Work item —
What is needed is an exact copy of all the lines below.

Available data —
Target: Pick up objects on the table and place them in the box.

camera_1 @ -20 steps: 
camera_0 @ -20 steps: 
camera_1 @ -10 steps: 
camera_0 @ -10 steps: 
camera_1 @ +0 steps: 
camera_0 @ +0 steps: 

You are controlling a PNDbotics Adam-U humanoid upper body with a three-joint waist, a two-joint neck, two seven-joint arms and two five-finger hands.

Your solution —
Target: Pick up objects on the table and place them in the box.

camera_1 @ -20 steps: 
camera_0 @ -20 steps: 
camera_1 @ -10 steps: 
camera_0 @ -10 steps: 
camera_1 @ +0 steps: 
camera_0 @ +0 steps: 

You are controlling a PNDbotics Adam-U humanoid upper body with a three-joint waist, a two-joint neck, two seven-joint arms and two five-finger hands.

That concludes the output.